BRITISH arms sales to Saudi Arabia have increased by almost 500 per cent since the country started its devastating bombing campaign against Yemen.
The Campaign Against Arms Trade (CAAT) condemned the British government yesterday for treating the war as a “business opportunity,” with weapons sales to the despotic Gulf state hitting a staggering £4.6 billion since the bombing started in March 2015.
New figures show that Britain sold over £800 million worth of arms in April and May this year.
The arsenal of weapons sold includes a “major increase” in licences for fighter jets and bombs to £1.9bn — a rise of 475 per cent from the £33m worth of such arms Britain approved in the two years leading up to war.

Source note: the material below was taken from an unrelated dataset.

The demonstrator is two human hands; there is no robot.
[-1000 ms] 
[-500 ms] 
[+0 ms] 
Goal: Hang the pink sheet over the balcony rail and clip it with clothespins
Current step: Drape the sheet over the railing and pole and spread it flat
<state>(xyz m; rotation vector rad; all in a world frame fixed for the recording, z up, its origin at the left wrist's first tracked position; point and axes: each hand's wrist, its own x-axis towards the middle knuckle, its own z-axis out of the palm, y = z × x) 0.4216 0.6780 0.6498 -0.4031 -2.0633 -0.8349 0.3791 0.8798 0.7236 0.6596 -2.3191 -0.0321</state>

Saudi-led air strikes have killed thousands of civilians and left many more injured. More than seven million people in Yemen are on the brink of famine as a result of the war and the International Committee of the Red Cross warned in September that a million will be suffering from cholera by the end of the year.
Despite this the Saudi regime blocked humanitarian aid from entering the country earlier this week, “temporarily” closing all sea, land and air entry to Yemen.
The UN was due to hold an emergency meeting yesterday to discuss the situation, with spokesman Stephane Dujarric warning that the Saudi-led blockade “has had a tremendously negative impact on a situation that is already catastrophic.”
Human Rights Watch (HRW) claimed that there was mounting evidence that British weapons were being used to commit war crimes in Yemen while a UN report in January last year uncovered “widespread and systematic” attacks on civilian targets “in violation of international humanitarian law.”
However, last month then defence secretary Michael Fallon told MPs to stop criticising Saudi Arabia as it was hindering British arms sales and holding up a deal to sell the latest batch of Typhoon fighter jets.
Britain is a centre for the world’s arms trade with the government-sponsored DSEI arms fair being hosted in London earlier this year.
Weapons manufacturers including BAE Systems, Lockheed Martin and Raytheon set up stall to sell arms to a “roll call of the world’s worst despots” including Saudi Arabia, Bahrain, Qatar and Turkey along with other repressive regimes.
And it was revealed in July that Britain had licensed arms sales to 20 of the 30 countries on the government’s own human rights watch list.
CAAT is appealing against a July court decision which ruled that the British government could continue to sell arms to Saudi Arabia despite a range of international organisations, including the European Parliament and many humanitarian NGOs, condemning the ongoing air strikes against Yemen as unlawful.
CAAT spokesman Tom Barns told the Star the increase was “staggering.”
He said: “The United Nations has accused Saudi-led forces of killing hundreds of children and destroying schools and hospitals, yet the UK government seems to see the war as a business opportunity.
“Not only are these sales fuelling the ongoing conflict, they are also sending a message of political support to the brutal Saudi regime.”
He said the stats and recent UN blacklisting of the Saudis for killing and maiming children in Yemen “show that our legal challenge to these arms sales is more important than ever.
“There is no way we can stand by while the UK government prioritises arms companies’ profits over human lives.”